Honesty is too mean a term. These Scribes and Pharisees were noted for extraordinary and admired holiness: the outside of their lives was not only inoffensive, but saint-like and exemplary. Yet that allseeing eye of the Son of God, which "found folly in the angels," hath much more found wickedness in these glorious professors. It is not for nothing, that "his eyes are like a flame of fire." What secret is there which he searches not? Retire yourselves, O ye foolish sinners, into your inmost closets, yea, (if you can,) into the centre of the earth, his eye follows you, and observes all your carriages: no bolt, no bar, no darkness can keep him out. No thief was ever so impudent as to steal in the very face of the judge. O God, let me see myself seen by thee, and I shall not dare to offend.

Besides, notice, here is exprobration. These men's sins, as they had been secret, so they were forgotten. It is long since they were done; neither did they think to have heard any more news of them. And now, when time and security had quite worn them out of thought, he, that shall once be their Judge, calls them to a back-reckoning.

One time or other shall that just God lay our sins in our dish, and ▾ make us possess the sins of our youth. "These things thou didst, and I kept silence, and thou thoughtst that I was like unto thyself; but I will reprove thee, and set them in order before thee." The penitent man's sin lies before him for his humiliation; the impenitent's, for his shame

and confusion.

The act of sin is transient, not so the guilt; that will stick by us, and return upon us, either in the height of our security or the depth of our misery, when we shall be least able to bear it. How just may it be with God to take us at advantages, and then to lay his arrest upon us when we are laid up upon a former suit!

It is but just there should be a requisition of innocence in them that prosecute the vices of others. The offender is worthy of stoning, but who shall cast them? how ill would they become hands as guilty as her own! what do they but smite themselves, who punish their own offences in other men? Nothing is more unjust or absurd, than for the beam to censure the mote, the oven to upbraid the kiln. It is a false and vagrant zeal that begins not first at home.

Well did our Saviour know how bitter and strong a pill he had given to these false justiciaries: and now he will take leisure to see how it wrought. While therefore he gives time to them to swallow it, and put it over, he returns to his old gesture of a seeming inadvertency. How sped the receipt?

I do not see any of them stand out with Christ, and plead his own innocency; and yet these men, which is very remarkable, placed the fulfilling or violation of the law only in the outward act. Their hearts misgave them, that if they should have stood out in contestation with Christ, he would have utterly shamed them, by displaying their old and secret sins; and have so convinced them, by undeniable circumstances, that they should never have clawed off the reproach: and therefore, “when they heard it, being convicted by their own conscience, they went out one by one, beginning at the eldest, even unto the last."

There might seem to be some kind of mannerly order in this guilty departure; not all at once, lest they should seem violently chased away by this charge of Christ; now their slinking away "one by one," may seem to carry a show of a deliberate and voluntary discession. The eldest first the ancienter is fitter to give than take example; and the younger could think it no shame to follow the steps of a grave foreman.

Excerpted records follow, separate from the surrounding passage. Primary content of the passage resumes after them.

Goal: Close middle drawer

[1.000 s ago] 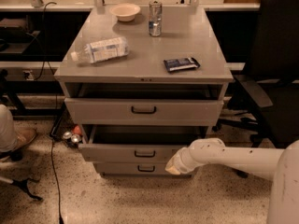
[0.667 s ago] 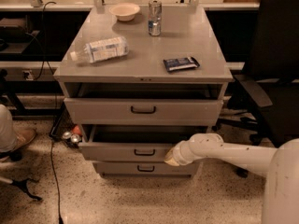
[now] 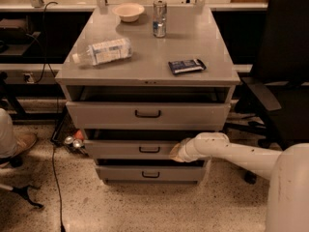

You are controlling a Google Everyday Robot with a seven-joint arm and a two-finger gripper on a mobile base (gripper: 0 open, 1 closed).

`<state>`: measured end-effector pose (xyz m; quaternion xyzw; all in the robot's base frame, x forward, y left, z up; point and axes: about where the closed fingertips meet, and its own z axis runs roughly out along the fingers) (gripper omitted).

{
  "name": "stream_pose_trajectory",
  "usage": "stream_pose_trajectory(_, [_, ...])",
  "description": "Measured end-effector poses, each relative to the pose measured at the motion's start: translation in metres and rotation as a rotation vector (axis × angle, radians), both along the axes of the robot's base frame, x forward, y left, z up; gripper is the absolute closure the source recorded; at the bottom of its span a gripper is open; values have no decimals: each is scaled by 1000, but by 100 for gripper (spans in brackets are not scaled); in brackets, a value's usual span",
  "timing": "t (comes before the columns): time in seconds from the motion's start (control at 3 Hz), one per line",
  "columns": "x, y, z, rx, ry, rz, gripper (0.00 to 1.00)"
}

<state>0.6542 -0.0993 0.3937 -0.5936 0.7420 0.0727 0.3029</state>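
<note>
The middle drawer (image 3: 130, 149) is the grey front with a small dark bar handle (image 3: 149, 150), between a taller top drawer (image 3: 147, 114) and a lower look-alike drawer (image 3: 149, 173). It stands only slightly out, with a thin dark gap above its front. My gripper (image 3: 177, 153) is at the end of the white arm (image 3: 231, 153) that reaches in from the right. It presses against the right part of the middle drawer's front, right of the handle.
On the cabinet top (image 3: 145, 71) lie a plastic bottle (image 3: 101, 51), a bowl (image 3: 128, 11), a can (image 3: 159, 18) and a dark snack packet (image 3: 187, 65). A black office chair (image 3: 282, 81) stands to the right. Cans (image 3: 72, 141) and a cable (image 3: 55, 178) lie on the floor at the left.
The arm has pushed leftward and inward against the middle drawer's front. The drawer has slid further in, and the dark gap above it has narrowed.
</note>
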Motion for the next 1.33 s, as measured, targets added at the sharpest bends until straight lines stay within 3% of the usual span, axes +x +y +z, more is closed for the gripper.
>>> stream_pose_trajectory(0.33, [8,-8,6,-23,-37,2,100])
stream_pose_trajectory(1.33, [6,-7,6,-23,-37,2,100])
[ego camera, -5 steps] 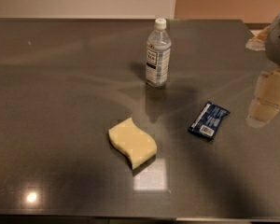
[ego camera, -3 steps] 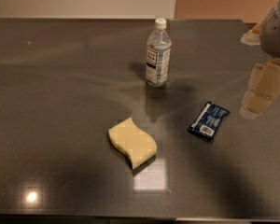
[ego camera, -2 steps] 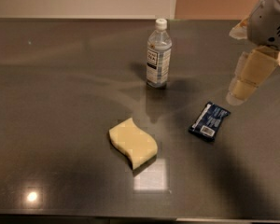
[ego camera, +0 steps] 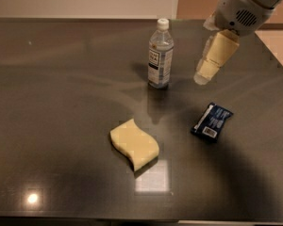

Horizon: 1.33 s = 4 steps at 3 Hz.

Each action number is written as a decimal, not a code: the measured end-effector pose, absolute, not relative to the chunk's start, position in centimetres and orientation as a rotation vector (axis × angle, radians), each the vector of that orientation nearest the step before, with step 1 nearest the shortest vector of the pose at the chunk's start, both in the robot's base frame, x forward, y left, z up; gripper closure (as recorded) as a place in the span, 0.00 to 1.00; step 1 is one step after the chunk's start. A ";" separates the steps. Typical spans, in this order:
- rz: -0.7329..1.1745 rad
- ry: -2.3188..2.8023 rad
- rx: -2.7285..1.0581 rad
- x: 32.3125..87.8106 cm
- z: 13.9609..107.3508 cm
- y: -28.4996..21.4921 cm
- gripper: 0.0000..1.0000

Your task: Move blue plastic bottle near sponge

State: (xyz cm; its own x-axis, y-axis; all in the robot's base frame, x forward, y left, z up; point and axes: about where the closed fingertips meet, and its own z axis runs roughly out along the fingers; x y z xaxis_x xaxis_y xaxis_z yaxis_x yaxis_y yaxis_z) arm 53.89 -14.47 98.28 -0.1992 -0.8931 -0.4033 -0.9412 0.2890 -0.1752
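The blue plastic bottle (ego camera: 160, 54), clear with a white cap and a white-and-pale-blue label, stands upright at the back middle of the dark table (ego camera: 61, 102). The pale yellow wavy sponge (ego camera: 134, 144) lies flat in front of it, nearer the front edge, apart from the bottle. My gripper (ego camera: 208, 67) hangs from the white arm at the upper right, to the right of the bottle at about label height, a short gap away, holding nothing.
A flat dark-blue snack packet (ego camera: 212, 122) lies on the table right of the sponge, below the gripper. The table's right edge (ego camera: 273, 55) runs diagonally at the far right. A bright light reflection sits at the front left.
The arm and gripper have moved left and toward the back, from the table's right edge to close beside the bottle. Bottle, sponge and packet have not moved.
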 end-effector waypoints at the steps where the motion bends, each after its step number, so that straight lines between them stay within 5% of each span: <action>1: 0.193 2.133 -1.614 56.7 97.8 -12.4 0.00; 4: 0.386 2.135 -1.546 63.4 95.6 -7.6 0.00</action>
State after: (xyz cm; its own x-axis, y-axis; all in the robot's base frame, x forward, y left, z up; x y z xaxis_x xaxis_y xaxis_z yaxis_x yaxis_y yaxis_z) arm 63.39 -7.61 95.59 -0.2521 -0.8116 -0.5271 -0.9447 0.3243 -0.0475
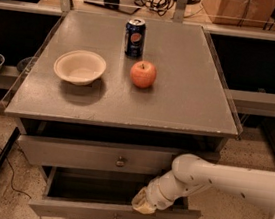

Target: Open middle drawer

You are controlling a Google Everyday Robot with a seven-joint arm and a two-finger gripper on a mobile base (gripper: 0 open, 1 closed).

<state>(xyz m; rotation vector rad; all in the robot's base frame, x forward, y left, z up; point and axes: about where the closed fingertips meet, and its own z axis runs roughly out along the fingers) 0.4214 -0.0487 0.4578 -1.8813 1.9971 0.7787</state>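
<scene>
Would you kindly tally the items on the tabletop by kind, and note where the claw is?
Bowl: 1
Soda can: 1
Apple: 1
Total: 3
Claw: at the open drawer's front edge.

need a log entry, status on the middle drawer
Status: hand at front edge of middle drawer. Drawer pulled well open. Nothing seen blocking it.
</scene>
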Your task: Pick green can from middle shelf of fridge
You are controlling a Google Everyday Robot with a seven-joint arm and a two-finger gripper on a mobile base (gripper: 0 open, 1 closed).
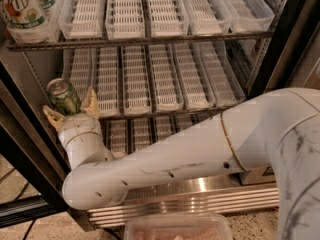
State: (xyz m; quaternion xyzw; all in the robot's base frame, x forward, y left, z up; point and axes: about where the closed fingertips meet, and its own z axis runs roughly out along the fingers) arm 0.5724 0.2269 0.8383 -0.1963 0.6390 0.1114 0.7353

O wonderful power of conscience! man can no more stand out against it, than it can stand out against God. The Almighty, whose substitute is set in our bosom, sets it on work to accuse. It is no denying, when that says we are guilty; when that condemns us, in vain are we acquitted by the world. With what bravery did these hypocrites come to set upon Christ! with what triumph did they insult upon that guilty soul! now they are thunder-struck with their own conscience, and drop away confounded; and well is he that can run away farthest from his own shame.